(Records contained in a dataset)
|---|
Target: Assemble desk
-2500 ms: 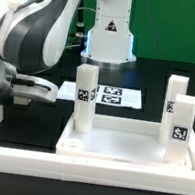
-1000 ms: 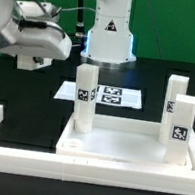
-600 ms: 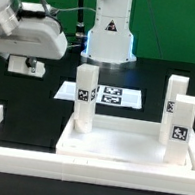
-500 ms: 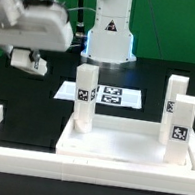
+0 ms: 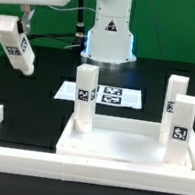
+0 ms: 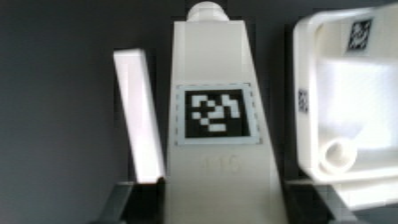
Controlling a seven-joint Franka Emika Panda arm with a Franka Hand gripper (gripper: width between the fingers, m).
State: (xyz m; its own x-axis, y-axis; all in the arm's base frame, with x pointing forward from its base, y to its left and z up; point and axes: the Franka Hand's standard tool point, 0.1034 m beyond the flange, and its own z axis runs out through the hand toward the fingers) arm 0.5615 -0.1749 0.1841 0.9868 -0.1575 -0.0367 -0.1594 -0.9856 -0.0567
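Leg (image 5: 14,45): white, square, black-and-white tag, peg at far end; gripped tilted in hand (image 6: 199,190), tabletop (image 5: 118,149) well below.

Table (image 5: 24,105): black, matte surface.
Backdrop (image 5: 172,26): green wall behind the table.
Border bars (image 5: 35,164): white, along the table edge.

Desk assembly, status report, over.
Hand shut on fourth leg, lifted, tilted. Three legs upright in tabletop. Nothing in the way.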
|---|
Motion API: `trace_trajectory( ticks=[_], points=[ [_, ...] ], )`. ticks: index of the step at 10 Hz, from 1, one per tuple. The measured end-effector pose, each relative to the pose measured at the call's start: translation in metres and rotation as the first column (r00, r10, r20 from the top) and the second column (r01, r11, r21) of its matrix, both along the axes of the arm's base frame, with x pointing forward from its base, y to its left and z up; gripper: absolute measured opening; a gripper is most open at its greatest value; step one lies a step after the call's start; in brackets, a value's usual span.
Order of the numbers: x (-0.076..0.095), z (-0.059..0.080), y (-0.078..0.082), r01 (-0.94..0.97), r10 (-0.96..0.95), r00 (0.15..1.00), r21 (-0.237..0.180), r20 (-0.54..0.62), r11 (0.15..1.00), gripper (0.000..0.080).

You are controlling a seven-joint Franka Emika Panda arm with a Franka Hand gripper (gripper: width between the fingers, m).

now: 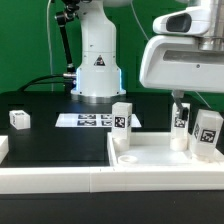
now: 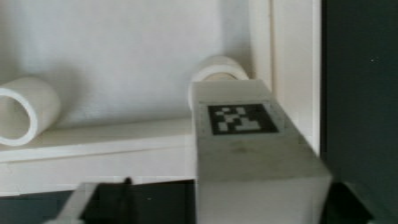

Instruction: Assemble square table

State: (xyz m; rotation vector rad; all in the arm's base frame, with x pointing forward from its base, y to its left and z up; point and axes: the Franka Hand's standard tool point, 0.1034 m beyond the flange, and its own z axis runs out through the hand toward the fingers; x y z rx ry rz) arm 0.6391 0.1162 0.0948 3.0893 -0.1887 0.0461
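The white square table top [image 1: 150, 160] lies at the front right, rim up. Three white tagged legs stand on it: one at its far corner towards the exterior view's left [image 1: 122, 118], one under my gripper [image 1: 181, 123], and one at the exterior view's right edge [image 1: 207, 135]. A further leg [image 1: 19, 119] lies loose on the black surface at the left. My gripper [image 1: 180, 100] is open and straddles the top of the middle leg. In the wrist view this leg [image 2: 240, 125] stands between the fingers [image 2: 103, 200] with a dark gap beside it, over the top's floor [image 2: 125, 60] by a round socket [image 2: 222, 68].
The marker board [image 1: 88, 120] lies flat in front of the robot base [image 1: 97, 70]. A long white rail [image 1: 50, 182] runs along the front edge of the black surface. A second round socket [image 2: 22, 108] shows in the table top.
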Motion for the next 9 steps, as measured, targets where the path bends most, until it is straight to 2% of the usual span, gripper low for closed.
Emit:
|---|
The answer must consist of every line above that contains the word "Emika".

Controlling a seven-joint Franka Emika Panda arm with a Franka Hand gripper (gripper: width between the fingers, m).
You are controlling a seven-joint Franka Emika Panda arm with a Franka Hand gripper (gripper: width between the fingers, m).

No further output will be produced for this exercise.